*Task item*: Look for the string "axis" in the listing below and copy every line in which it appears.

Source data Start Marker

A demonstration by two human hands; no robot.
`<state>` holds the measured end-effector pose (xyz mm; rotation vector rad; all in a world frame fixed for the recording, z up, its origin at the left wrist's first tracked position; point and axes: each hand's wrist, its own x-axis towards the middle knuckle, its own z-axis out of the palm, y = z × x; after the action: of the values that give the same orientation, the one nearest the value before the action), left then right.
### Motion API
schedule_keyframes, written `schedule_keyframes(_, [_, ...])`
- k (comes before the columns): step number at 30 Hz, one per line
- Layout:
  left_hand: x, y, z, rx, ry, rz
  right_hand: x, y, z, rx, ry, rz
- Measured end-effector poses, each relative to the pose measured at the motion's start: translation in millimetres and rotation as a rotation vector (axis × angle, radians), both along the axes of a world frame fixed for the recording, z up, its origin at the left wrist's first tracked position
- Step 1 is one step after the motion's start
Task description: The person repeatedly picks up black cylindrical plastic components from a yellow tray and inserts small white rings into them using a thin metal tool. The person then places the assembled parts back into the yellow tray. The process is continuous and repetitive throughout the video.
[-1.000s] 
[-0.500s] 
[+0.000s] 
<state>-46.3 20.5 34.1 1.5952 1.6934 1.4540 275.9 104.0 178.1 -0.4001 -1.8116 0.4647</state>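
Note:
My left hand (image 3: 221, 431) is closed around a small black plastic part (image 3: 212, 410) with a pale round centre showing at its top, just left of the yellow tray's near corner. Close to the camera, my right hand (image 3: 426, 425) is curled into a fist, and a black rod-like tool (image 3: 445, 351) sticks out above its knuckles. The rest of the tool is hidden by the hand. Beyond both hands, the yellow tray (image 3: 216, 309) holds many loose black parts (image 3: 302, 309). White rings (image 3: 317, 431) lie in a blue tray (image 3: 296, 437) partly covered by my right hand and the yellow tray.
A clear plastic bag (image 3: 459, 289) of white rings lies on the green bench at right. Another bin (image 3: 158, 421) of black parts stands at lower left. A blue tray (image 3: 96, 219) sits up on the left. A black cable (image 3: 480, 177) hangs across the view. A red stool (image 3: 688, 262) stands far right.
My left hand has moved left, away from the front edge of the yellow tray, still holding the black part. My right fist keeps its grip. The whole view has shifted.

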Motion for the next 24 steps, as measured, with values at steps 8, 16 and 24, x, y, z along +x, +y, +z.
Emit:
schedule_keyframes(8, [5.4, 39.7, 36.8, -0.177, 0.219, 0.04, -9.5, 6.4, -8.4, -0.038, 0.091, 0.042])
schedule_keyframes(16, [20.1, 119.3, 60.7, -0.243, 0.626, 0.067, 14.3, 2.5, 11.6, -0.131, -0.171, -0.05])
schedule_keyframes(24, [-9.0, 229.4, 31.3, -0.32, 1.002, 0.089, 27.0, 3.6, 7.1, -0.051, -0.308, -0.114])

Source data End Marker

*Exercise output*:
`<state>` holds the measured end-effector pose (xyz mm; rotation vector rad; all in a world frame fixed for the recording, z up, its origin at the left wrist's first tracked position; point and axes: each hand's wrist, its own x-axis towards the middle knuckle, its own z-axis out of the palm, y = z × x; after the action: of the values that give the same orientation, the one nearest the value before the action), left then right.
- Measured end-effector poses, each relative to the pose measured at the motion's start: translation in millimetres and rotation as a rotation vector (axis × angle, radians), both along the axes of a world frame fixed for the recording, z up, its origin at the left wrist's first tracked position

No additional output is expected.